> **Directions for this task**
Select, from the data, each line where "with" occurs.

> **Raw data**
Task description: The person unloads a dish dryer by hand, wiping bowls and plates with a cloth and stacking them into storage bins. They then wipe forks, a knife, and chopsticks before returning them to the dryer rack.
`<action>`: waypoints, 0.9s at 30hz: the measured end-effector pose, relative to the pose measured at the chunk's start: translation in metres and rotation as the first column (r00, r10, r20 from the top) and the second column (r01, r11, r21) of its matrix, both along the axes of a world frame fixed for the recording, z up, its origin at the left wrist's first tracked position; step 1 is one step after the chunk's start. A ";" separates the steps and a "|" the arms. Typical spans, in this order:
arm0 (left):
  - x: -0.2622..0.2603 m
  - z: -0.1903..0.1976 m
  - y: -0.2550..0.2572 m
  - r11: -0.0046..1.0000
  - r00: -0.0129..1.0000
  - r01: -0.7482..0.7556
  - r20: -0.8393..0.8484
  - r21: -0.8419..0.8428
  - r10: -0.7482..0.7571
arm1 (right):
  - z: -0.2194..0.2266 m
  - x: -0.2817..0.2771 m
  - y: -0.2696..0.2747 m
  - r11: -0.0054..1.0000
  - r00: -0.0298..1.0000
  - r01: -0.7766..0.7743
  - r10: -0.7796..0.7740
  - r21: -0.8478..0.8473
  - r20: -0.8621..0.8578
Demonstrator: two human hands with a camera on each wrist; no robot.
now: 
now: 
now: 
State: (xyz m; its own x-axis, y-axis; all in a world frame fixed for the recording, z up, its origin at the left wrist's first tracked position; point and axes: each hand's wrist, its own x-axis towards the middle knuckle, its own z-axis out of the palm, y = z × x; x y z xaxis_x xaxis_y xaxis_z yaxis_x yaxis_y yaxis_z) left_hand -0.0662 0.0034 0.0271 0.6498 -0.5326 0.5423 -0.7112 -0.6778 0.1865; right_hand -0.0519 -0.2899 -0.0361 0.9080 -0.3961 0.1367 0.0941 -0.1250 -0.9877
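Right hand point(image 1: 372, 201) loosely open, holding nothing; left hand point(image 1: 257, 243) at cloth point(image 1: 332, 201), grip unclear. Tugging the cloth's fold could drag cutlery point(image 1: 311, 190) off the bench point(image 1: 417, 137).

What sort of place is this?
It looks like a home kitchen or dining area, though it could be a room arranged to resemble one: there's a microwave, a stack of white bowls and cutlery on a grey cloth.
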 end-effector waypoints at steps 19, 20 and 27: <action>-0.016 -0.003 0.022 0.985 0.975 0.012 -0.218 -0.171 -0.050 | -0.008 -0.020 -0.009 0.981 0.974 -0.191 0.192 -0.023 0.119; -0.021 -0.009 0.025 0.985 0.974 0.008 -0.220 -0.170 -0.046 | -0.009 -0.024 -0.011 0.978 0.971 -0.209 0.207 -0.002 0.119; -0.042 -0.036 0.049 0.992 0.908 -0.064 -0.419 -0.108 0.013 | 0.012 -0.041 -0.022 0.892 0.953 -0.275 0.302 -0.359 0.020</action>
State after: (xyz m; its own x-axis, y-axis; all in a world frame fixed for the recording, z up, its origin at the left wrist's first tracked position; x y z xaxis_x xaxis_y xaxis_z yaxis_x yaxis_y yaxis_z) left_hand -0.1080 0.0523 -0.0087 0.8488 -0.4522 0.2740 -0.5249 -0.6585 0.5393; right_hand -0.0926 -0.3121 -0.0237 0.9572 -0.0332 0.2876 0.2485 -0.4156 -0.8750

> **Your solution**
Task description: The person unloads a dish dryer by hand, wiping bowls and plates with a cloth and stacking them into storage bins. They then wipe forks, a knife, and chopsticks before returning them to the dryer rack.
Demonstrator: two human hands with a camera on each wrist; no robot.

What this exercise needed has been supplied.